C’est à Port-Gentil, loin des couloirs de la capitale, que s’est scellé le sort de celui qui fut, il y a un an à peine, l’un des visages les plus en vue de la justice gabonaise. Réuni en session plénière sous la présidence du chef de l’État, garant statutaire de l’indépendance de la magistrature, le Conseil supérieur a entériné la sanction la plus lourde qui soit. La présidence s’est bornée à indiquer avoir « pris acte des décisions prononcées », sans lever le voile sur les noms.
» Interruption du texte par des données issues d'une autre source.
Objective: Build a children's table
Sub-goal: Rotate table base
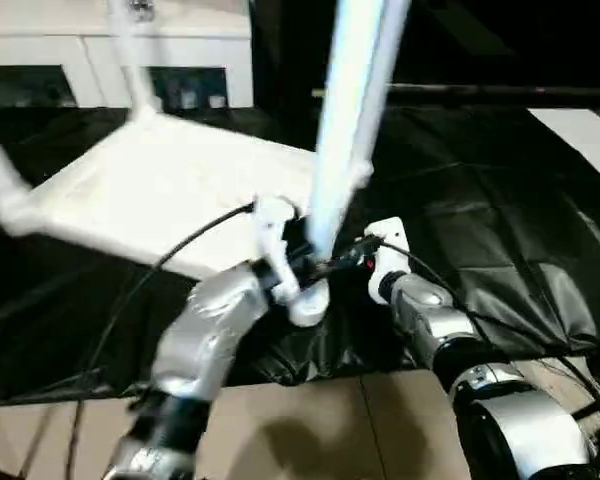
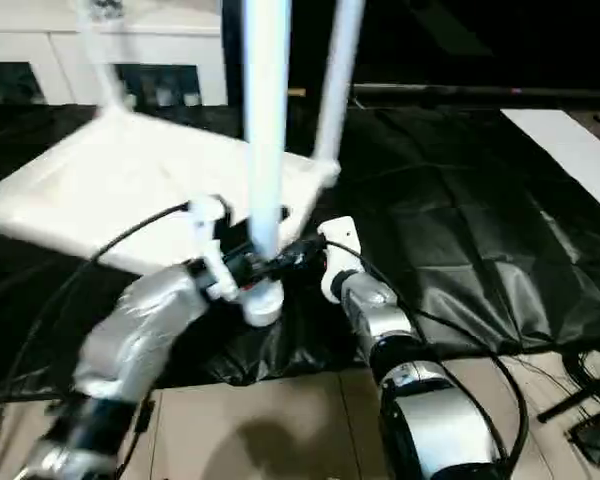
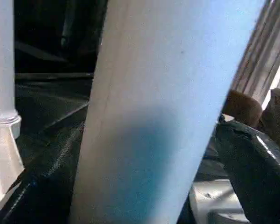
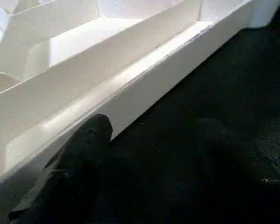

Dans la foulée, Alain-Georges Moukoko a été nommé pour le remplacer à la tête du parquet général de Libreville.
Cette sanction est l’aboutissement d’une procédure entamée le 9 juin 2026, avec une suspension provisoire de trois mois signée du garde des Sceaux Augustin Emane, sur fond de soupçons de malversations financières liées à un homme d’affaires chinois et d’accusations d’ingérence judiciaire, notamment dans le dossier des bons de caisse de l’Éducation nationale.
Cette radiation n’a d’ailleurs rien d’irrévocable : le statut des magistrats lui laisse quinze jours pour saisir le Conseil d’État, seule juridiction compétente pour en apprécier la légalité.
L’enjeu dépasse aussi le seul plan disciplinaire. Tant qu’il conservait son statut de magistrat, Eddy Minang bénéficiait de protections qui encadrent strictement toute poursuite à son encontre. À ce jour, il convient de le souligner, aucune procédure pénale n’a été ouverte et l’ancien procureur général demeure présumé innocent. Certains évoquent plusieurs dossiers susceptibles, en théorie, de nourrir d’éventuelles poursuites si sa radiation venait à être confirmée définitivement.
Docteur en droit de Paris-Panthéon-Assas, ancien magistrat à Franceville devenu procureur général à Libreville, Minang s’était imposé en novembre 2025 comme la voix la plus marquante de l’accusation au procès Bongo, réclamant vingt ans de prison.